**AIM OF THE TASK**.
Check each line of the data for "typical" and select those that have it.

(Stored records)
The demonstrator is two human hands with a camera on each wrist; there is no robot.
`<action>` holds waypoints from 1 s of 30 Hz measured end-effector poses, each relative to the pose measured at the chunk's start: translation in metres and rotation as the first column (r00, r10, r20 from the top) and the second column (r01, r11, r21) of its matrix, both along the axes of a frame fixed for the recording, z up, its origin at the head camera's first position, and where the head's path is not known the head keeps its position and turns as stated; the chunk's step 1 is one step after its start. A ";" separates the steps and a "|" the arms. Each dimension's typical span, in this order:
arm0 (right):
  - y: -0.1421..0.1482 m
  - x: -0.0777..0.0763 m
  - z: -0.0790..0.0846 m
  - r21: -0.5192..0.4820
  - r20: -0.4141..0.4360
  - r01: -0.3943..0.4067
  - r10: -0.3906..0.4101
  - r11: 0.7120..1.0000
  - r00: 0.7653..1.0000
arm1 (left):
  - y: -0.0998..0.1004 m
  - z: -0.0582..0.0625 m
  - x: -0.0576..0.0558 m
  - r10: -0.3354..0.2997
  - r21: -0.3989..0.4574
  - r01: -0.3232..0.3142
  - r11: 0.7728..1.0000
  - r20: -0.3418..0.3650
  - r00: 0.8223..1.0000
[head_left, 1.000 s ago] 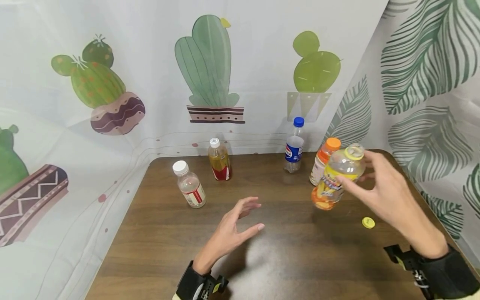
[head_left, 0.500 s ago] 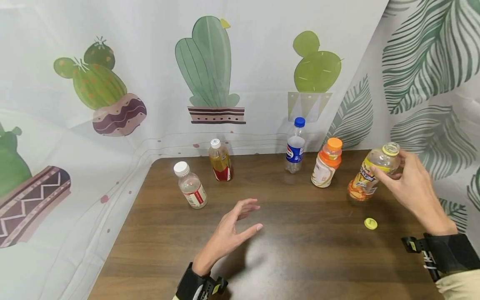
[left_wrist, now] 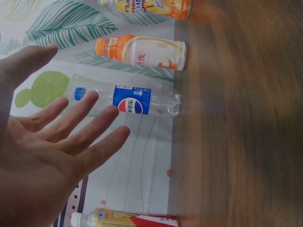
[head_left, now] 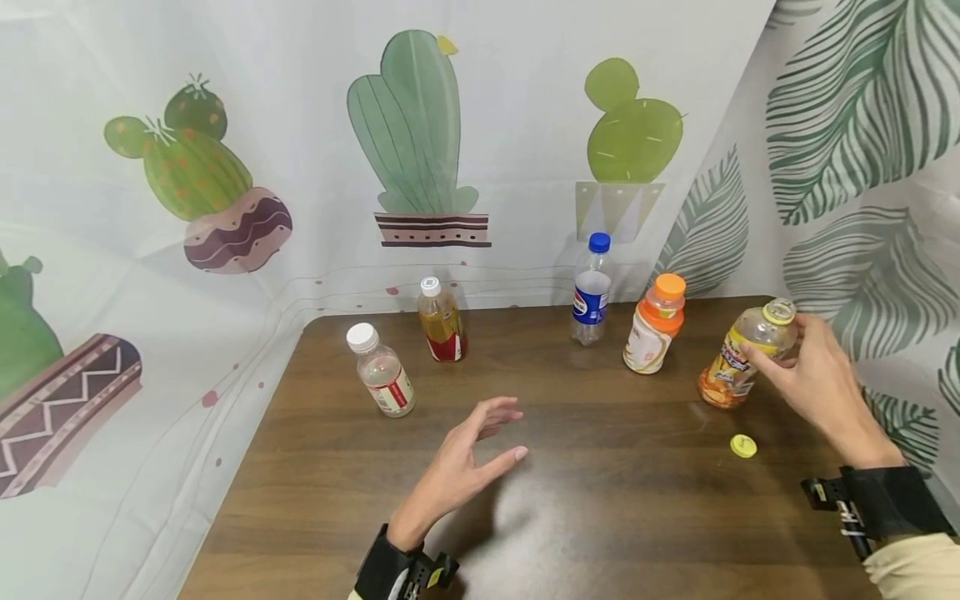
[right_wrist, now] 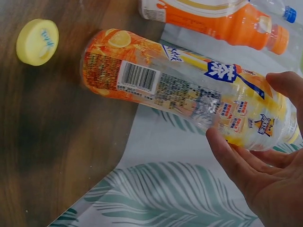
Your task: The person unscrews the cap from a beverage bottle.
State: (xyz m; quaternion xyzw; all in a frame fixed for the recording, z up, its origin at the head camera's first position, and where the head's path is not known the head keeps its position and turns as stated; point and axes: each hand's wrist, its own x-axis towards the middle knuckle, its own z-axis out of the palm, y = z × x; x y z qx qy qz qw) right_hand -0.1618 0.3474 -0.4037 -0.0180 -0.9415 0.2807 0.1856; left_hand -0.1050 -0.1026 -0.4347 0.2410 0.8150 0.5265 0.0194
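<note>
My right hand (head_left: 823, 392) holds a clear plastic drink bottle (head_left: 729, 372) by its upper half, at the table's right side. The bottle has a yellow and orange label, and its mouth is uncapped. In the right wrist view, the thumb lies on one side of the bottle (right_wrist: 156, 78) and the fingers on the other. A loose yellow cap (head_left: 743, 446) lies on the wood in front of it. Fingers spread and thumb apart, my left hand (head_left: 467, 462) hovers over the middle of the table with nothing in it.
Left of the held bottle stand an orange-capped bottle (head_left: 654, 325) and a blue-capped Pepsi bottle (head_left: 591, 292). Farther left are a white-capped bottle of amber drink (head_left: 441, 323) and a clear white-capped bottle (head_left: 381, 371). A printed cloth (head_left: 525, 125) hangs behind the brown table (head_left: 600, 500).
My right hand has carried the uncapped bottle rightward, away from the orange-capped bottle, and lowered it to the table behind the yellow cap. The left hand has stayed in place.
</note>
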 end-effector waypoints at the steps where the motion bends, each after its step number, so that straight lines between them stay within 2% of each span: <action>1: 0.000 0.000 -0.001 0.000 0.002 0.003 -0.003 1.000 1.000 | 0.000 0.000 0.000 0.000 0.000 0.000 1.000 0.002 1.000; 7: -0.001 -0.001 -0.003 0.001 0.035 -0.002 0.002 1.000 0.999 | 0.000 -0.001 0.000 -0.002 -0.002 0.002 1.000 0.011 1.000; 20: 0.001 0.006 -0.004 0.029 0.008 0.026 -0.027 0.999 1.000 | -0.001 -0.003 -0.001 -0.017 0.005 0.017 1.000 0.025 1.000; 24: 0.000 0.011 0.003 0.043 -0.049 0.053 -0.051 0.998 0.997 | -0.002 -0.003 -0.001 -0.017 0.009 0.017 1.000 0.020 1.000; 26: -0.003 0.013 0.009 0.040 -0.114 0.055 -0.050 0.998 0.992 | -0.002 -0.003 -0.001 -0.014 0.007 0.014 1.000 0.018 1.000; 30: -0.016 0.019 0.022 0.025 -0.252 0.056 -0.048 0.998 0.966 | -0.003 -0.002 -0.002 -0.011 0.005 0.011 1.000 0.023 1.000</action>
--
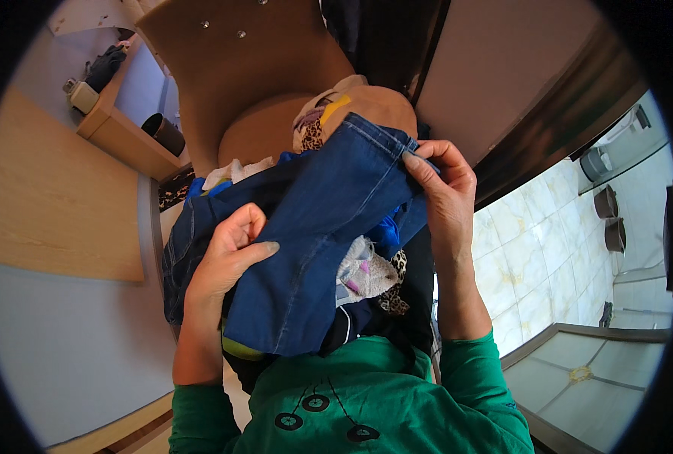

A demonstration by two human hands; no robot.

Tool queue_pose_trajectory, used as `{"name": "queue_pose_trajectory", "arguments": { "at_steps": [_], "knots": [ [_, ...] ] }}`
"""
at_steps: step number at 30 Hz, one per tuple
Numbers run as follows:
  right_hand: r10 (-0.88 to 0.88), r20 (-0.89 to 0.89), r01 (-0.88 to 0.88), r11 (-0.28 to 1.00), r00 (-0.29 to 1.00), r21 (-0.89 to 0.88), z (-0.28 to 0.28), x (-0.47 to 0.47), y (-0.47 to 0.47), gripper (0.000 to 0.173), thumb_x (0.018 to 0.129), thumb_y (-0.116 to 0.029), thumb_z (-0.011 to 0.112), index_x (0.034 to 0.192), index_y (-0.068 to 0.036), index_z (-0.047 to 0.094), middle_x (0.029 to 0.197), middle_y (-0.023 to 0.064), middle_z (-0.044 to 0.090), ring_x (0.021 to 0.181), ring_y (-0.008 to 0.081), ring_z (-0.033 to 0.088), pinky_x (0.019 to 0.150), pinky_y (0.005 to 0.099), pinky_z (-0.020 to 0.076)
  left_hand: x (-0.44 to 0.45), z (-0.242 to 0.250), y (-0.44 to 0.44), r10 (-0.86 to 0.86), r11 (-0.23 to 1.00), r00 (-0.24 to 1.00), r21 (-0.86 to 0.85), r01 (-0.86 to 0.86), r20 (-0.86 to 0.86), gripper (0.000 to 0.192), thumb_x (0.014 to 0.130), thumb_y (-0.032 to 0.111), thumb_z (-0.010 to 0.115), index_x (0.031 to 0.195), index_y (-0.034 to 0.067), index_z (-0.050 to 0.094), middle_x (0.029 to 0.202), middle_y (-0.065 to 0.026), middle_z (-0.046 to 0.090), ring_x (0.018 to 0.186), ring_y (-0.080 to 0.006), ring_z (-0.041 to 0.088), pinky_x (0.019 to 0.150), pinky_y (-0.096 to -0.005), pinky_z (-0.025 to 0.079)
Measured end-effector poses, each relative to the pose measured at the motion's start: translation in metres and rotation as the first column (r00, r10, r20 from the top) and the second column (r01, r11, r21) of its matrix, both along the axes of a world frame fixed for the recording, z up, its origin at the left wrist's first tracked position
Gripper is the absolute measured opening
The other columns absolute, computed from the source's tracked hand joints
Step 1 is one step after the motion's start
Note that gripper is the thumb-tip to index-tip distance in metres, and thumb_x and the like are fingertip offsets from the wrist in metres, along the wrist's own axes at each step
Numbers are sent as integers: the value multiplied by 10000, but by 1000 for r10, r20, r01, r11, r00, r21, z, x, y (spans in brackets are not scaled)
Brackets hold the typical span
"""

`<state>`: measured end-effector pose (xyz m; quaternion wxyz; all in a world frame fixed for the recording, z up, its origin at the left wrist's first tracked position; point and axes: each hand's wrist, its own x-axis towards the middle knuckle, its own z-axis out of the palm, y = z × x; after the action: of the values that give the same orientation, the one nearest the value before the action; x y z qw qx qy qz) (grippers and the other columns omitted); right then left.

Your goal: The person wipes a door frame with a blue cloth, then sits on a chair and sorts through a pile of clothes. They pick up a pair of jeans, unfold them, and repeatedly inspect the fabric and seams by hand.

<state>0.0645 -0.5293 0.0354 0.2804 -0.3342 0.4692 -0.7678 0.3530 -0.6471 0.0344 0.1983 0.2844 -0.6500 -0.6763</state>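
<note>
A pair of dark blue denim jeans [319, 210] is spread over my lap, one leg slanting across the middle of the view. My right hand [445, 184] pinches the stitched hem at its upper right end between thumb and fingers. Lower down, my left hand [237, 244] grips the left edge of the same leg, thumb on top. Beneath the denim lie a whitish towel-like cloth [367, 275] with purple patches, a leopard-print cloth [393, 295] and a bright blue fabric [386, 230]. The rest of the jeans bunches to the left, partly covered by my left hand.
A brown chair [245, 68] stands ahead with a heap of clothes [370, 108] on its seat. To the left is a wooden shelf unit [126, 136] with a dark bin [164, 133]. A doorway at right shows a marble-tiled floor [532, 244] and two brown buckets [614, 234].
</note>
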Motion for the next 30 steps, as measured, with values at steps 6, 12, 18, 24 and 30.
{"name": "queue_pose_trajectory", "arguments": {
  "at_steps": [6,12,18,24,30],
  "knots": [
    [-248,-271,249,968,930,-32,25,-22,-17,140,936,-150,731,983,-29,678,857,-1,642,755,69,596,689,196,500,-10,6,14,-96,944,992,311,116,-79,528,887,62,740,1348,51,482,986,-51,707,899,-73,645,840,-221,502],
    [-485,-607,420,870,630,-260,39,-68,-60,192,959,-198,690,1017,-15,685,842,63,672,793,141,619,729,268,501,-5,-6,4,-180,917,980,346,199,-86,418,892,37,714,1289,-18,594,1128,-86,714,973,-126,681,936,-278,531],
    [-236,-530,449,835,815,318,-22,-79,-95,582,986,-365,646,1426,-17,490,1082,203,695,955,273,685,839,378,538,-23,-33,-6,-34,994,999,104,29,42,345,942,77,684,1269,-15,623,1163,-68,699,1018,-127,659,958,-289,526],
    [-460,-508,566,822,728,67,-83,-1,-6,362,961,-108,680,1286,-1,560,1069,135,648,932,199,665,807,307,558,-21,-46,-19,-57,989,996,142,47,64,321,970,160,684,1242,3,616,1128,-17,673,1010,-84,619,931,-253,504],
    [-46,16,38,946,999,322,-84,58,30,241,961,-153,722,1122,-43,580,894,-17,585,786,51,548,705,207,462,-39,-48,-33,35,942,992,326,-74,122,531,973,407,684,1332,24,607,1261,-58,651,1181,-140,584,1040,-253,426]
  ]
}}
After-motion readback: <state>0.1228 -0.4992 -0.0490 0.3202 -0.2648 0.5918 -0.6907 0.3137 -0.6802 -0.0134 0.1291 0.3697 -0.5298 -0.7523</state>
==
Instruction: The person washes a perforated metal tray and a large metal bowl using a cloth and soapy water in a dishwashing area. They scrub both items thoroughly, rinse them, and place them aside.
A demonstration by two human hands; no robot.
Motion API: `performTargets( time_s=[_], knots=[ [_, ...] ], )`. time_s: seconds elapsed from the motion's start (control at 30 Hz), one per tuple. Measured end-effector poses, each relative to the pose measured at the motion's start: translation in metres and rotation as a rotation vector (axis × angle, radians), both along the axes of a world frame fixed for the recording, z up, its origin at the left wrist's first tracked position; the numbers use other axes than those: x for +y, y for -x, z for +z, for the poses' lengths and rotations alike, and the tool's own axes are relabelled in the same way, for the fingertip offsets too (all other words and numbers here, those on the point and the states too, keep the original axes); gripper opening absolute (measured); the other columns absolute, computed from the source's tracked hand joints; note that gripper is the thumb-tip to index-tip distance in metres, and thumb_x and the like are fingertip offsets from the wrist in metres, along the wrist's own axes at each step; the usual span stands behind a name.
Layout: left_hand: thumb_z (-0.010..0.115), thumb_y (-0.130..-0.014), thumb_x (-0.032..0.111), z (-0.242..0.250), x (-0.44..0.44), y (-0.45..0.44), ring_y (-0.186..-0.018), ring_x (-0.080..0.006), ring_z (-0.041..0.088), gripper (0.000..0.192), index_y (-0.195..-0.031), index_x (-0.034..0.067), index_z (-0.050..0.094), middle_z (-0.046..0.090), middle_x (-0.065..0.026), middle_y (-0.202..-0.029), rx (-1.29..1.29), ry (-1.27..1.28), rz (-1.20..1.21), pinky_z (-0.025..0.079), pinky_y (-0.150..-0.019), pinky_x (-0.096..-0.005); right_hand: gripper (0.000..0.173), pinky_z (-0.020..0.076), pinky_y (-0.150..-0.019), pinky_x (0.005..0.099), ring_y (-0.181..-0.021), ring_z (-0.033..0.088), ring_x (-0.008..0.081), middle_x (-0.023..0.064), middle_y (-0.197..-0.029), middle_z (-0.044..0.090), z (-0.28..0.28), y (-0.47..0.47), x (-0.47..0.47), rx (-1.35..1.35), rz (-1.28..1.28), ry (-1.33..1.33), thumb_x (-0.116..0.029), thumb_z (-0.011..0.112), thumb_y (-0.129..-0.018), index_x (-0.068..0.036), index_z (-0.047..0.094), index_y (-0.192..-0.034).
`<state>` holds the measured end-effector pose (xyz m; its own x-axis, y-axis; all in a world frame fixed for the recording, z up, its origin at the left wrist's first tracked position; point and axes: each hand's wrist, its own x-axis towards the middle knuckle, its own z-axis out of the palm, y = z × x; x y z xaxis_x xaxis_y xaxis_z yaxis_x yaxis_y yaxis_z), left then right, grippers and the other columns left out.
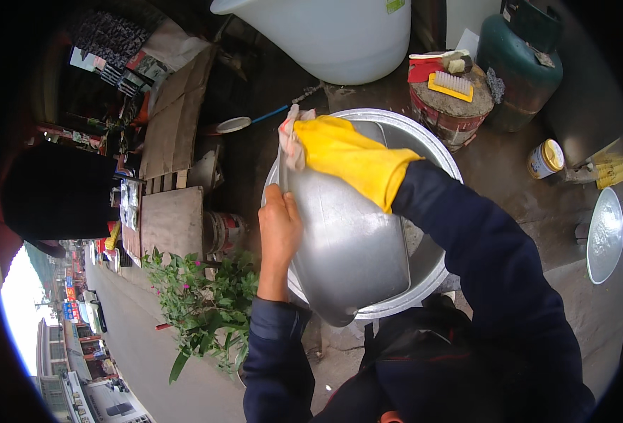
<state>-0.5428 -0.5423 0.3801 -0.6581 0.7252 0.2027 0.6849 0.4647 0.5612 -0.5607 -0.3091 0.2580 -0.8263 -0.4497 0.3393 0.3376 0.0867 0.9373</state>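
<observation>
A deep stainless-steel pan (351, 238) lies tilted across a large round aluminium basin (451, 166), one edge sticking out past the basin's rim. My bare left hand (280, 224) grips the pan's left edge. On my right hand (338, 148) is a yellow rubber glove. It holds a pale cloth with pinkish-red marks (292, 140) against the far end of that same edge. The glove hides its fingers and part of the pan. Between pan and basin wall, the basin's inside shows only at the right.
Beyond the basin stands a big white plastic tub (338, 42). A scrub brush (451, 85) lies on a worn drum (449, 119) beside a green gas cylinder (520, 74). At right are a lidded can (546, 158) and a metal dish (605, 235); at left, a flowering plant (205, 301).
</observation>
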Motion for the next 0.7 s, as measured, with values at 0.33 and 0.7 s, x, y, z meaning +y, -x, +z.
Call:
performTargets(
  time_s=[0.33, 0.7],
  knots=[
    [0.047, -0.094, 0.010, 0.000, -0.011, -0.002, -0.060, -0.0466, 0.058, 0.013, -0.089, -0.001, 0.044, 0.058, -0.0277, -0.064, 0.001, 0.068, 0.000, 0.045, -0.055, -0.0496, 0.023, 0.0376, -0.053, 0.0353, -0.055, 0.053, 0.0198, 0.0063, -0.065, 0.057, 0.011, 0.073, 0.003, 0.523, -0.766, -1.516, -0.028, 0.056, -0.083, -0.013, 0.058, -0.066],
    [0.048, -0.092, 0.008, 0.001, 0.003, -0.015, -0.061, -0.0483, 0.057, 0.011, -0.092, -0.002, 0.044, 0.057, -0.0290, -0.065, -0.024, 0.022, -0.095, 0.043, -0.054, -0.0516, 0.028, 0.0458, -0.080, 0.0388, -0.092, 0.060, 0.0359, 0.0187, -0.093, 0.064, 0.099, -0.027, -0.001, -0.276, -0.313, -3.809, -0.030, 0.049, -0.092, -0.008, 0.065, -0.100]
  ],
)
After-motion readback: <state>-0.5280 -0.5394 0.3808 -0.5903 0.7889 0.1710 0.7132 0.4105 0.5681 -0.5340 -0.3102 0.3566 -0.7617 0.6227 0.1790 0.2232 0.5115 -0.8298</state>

**SOLUTION TO THIS EXERCISE**.
`<action>` holds waypoints from 1 s of 30 Hz measured end-effector poses, each relative to the pose measured at the chunk's start: translation in metres and rotation as the first column (r00, r10, r20 from the top) and the second column (r01, r11, r21) of its matrix, both along the axes of a frame fixed for the recording, z up, its origin at the head camera's first position, and where the head's path is not known the head keeps its position and turns as stated; the chunk's step 1 is one step after its start. A ";" separates the steps and a "|" the arms. Each dimension's typical span, in this order:
Brackets hold the typical span

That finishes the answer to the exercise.